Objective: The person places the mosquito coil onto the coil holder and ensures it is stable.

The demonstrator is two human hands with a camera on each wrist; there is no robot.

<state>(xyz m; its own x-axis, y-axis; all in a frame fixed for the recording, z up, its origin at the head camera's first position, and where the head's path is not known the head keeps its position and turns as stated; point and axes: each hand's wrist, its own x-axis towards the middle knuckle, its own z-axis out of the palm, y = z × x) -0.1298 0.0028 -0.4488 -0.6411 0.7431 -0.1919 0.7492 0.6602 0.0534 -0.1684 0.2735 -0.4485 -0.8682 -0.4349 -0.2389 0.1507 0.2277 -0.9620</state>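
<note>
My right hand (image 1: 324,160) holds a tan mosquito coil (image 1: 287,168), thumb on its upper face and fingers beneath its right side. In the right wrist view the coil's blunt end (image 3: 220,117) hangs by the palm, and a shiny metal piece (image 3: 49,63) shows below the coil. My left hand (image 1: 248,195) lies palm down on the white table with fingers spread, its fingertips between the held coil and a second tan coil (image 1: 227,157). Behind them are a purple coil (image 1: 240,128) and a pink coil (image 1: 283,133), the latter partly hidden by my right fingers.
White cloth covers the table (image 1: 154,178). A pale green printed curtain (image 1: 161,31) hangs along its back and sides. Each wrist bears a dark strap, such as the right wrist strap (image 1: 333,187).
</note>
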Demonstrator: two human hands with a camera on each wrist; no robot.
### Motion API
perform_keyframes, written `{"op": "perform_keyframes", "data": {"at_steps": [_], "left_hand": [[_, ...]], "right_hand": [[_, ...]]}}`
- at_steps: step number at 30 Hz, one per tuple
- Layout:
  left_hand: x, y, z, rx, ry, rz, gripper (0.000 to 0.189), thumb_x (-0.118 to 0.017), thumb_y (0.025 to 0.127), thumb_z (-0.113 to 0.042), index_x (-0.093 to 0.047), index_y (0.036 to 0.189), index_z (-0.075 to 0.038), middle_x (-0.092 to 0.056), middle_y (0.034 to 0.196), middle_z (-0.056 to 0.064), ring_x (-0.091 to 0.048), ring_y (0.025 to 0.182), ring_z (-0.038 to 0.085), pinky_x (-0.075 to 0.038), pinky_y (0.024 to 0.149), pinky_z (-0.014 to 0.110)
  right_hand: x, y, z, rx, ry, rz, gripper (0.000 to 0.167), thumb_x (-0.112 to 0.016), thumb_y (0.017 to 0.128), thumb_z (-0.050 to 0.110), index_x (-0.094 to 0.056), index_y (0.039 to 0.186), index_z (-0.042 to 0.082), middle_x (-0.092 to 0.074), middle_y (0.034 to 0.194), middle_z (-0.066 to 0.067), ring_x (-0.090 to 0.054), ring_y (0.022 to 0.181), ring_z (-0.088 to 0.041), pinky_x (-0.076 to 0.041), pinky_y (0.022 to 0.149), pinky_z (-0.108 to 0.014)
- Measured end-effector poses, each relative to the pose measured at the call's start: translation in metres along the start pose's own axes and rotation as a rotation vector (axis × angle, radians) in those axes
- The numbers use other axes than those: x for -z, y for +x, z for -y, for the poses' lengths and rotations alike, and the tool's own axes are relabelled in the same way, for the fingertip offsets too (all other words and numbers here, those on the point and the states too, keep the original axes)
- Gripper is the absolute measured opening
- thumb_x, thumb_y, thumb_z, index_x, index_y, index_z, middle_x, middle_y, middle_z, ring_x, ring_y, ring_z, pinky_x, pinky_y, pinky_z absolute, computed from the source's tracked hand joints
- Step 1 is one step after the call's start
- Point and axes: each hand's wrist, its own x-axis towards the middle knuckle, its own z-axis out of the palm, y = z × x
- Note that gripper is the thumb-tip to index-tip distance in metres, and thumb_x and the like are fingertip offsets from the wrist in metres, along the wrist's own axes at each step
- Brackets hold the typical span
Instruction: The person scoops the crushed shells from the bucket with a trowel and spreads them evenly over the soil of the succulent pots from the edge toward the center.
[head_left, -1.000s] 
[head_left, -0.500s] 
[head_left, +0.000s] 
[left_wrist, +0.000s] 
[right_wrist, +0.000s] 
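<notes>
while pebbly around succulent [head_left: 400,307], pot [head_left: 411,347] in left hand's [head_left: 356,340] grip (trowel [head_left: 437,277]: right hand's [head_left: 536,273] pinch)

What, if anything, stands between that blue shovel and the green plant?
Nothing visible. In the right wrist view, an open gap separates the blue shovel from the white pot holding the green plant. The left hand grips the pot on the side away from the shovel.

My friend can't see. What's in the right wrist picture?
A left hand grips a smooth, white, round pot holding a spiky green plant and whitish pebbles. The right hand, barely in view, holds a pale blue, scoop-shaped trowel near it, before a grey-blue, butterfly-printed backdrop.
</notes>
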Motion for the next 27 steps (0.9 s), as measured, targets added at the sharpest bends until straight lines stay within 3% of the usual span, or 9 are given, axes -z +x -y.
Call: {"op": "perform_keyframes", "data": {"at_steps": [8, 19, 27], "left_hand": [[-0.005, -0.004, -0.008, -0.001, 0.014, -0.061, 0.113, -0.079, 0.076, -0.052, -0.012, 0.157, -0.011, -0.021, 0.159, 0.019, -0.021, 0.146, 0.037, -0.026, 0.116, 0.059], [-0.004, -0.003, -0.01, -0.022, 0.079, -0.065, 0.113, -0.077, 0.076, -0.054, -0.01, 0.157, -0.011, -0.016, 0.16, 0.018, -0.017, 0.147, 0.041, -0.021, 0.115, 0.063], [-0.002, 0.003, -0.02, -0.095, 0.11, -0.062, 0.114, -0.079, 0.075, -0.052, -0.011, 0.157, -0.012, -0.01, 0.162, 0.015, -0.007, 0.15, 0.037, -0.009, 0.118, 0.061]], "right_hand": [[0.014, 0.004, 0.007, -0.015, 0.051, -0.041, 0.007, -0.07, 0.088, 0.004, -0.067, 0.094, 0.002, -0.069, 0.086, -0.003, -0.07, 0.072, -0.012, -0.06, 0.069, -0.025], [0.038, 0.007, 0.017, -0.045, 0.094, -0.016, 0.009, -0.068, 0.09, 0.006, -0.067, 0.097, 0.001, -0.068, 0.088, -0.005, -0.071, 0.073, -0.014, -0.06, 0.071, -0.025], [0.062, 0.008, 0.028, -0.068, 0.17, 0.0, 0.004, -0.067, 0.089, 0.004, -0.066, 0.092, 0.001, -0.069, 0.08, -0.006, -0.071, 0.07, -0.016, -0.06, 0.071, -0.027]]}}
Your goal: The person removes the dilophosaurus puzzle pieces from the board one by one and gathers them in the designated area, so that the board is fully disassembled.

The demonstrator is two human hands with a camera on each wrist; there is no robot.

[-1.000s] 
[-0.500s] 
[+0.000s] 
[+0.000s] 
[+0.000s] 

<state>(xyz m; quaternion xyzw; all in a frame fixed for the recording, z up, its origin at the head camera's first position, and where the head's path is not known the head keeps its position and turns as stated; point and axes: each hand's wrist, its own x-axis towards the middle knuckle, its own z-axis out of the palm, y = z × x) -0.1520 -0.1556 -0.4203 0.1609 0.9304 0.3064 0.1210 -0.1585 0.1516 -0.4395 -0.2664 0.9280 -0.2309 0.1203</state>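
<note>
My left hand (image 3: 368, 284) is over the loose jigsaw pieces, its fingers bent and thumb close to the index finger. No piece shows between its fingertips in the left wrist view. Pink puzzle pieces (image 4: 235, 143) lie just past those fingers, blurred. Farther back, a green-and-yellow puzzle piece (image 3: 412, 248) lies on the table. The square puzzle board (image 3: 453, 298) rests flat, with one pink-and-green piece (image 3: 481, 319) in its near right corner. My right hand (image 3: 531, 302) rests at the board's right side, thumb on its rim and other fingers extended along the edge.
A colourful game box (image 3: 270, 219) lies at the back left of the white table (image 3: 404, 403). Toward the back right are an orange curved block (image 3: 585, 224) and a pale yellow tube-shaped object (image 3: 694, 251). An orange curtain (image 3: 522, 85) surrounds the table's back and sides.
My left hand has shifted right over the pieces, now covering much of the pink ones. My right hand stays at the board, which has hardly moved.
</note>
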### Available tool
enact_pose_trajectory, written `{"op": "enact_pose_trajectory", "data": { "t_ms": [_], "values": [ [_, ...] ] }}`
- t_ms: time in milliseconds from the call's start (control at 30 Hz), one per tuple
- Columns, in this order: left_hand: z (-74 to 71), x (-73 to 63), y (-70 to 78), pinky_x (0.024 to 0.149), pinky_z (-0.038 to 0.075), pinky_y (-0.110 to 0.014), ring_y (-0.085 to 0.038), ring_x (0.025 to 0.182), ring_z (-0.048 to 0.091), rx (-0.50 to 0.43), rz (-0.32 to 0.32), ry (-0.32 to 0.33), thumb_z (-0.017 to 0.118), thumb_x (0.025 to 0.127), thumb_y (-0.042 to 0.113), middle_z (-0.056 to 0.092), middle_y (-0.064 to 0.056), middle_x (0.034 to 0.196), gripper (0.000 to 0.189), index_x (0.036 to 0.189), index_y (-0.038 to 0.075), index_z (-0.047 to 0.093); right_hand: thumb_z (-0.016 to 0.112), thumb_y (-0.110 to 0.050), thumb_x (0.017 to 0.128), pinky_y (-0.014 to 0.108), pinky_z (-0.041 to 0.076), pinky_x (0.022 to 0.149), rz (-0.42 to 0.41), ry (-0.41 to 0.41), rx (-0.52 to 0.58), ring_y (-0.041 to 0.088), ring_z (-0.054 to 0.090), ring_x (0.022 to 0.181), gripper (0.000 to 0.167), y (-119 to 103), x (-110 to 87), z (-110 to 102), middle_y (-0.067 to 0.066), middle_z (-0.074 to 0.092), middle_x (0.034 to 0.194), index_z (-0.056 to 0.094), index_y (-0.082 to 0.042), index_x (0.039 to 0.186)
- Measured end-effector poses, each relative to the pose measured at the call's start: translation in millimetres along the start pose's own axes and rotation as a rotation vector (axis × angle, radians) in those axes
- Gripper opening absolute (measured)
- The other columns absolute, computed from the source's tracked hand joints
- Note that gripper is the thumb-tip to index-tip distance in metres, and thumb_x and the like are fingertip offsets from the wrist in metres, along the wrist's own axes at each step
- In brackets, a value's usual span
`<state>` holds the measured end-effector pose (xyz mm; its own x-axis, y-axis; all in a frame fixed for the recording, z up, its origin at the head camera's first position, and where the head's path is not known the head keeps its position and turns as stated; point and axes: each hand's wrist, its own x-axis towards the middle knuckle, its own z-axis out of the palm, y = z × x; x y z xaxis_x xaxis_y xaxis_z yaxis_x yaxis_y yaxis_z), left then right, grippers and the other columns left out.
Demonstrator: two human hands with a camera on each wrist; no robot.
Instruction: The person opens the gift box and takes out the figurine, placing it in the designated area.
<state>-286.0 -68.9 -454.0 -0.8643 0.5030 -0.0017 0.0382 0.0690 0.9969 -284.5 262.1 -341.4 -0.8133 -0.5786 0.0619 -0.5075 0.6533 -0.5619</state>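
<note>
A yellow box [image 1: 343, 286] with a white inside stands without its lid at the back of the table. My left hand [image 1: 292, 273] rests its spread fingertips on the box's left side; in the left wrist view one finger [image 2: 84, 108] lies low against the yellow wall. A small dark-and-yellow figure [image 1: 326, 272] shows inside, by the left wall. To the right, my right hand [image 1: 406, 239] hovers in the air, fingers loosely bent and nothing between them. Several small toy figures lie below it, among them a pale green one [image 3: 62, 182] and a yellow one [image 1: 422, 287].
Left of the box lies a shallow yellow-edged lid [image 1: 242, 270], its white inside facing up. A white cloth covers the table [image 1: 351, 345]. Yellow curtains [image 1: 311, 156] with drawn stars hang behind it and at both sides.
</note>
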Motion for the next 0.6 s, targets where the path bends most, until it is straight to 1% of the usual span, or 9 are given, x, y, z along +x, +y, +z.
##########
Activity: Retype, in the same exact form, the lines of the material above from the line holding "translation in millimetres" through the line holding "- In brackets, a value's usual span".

Result for this task:
- Measured end-effector poses, each relative to the pose measured at the call's start: translation in millimetres along the start pose's own axes and rotation as a rotation vector (axis × angle, radians) in those axes
- Gripper opening absolute (measured)
- The other columns absolute, computed from the source's tracked hand joints
- Note that gripper is the thumb-tip to index-tip distance in metres, and thumb_x and the like are fingertip offsets from the wrist in metres, along the wrist's own axes at each step
- In brackets, a value's usual span

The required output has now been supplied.